• _AIM OF THE EXERCISE_
Scan the records below for the string "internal" and return every line where it appears.
(INPUT RECORDS Opens)
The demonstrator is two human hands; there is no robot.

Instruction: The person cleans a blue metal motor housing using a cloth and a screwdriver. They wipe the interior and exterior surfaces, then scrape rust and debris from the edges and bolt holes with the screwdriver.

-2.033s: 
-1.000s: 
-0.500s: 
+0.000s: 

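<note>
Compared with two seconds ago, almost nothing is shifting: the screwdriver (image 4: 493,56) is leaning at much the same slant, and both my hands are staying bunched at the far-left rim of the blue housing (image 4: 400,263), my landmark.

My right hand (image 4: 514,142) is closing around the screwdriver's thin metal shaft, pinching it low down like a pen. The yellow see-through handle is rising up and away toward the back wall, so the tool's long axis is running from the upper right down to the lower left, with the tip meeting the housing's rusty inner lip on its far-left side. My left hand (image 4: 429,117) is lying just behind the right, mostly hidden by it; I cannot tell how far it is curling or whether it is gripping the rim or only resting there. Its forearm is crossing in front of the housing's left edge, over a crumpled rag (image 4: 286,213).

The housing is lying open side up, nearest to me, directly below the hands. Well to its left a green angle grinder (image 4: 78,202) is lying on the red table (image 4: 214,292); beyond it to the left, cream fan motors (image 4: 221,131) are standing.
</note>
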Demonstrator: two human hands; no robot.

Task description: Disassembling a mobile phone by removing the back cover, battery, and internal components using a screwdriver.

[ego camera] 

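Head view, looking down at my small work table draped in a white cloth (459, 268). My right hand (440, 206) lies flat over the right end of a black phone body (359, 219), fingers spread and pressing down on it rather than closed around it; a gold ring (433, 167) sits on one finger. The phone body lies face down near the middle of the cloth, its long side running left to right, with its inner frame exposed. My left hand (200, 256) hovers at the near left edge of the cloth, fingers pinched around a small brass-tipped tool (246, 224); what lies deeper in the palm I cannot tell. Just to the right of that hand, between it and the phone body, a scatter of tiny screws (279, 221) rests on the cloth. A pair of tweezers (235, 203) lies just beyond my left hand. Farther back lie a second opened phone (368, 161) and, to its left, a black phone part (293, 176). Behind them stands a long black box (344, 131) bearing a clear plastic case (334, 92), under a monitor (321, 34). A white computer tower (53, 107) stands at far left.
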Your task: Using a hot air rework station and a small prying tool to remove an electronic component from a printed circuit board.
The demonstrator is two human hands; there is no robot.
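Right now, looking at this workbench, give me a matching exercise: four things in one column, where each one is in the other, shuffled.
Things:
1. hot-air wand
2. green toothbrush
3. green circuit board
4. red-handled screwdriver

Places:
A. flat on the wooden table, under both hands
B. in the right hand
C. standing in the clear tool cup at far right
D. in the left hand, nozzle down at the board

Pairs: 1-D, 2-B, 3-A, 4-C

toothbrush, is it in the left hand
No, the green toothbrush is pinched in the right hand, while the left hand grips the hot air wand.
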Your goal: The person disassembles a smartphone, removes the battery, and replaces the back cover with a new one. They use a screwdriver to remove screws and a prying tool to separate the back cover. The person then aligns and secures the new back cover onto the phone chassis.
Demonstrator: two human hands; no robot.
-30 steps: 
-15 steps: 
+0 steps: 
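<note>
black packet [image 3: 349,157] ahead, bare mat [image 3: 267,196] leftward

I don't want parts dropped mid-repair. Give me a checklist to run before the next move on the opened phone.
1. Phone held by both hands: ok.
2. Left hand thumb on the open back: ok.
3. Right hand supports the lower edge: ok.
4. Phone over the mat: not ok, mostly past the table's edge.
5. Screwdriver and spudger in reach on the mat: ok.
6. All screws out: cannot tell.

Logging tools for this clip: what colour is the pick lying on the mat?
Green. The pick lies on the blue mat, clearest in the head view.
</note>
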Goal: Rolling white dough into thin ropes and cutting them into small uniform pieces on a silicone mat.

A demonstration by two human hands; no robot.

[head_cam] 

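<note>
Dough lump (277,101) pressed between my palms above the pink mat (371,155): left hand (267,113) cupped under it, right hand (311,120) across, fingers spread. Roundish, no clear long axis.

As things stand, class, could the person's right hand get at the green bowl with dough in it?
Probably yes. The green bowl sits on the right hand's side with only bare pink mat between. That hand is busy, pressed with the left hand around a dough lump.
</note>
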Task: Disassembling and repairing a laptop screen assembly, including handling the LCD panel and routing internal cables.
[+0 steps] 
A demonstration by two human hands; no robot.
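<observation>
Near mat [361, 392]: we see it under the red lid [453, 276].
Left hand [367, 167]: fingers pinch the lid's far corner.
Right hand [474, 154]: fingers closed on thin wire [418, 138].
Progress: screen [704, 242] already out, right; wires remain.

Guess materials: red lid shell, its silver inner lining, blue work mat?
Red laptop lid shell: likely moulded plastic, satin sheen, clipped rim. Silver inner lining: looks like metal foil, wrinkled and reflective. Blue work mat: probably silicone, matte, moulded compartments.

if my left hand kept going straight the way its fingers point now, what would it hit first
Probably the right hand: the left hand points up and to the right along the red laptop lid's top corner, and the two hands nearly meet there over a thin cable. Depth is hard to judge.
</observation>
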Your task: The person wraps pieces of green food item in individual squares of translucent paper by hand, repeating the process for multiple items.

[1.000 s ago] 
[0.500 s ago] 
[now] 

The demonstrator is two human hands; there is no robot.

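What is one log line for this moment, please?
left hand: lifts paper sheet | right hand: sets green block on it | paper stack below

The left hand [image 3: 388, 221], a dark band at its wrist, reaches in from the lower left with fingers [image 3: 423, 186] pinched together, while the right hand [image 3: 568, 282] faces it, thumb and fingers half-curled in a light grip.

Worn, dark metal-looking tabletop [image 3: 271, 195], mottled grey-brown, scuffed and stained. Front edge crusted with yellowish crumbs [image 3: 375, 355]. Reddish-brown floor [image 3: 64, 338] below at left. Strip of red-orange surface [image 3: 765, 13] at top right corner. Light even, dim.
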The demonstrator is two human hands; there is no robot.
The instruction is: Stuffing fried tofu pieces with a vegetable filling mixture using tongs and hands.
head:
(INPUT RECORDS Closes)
• _RESULT OF THIS TASK_
Task description: Disassembling a mobile phone by removing the back cover, battery, and internal components using a screwdriver.
Task: Disassembling and repairing a laptop screen assembly, including handling the LCD panel and routing internal cables.

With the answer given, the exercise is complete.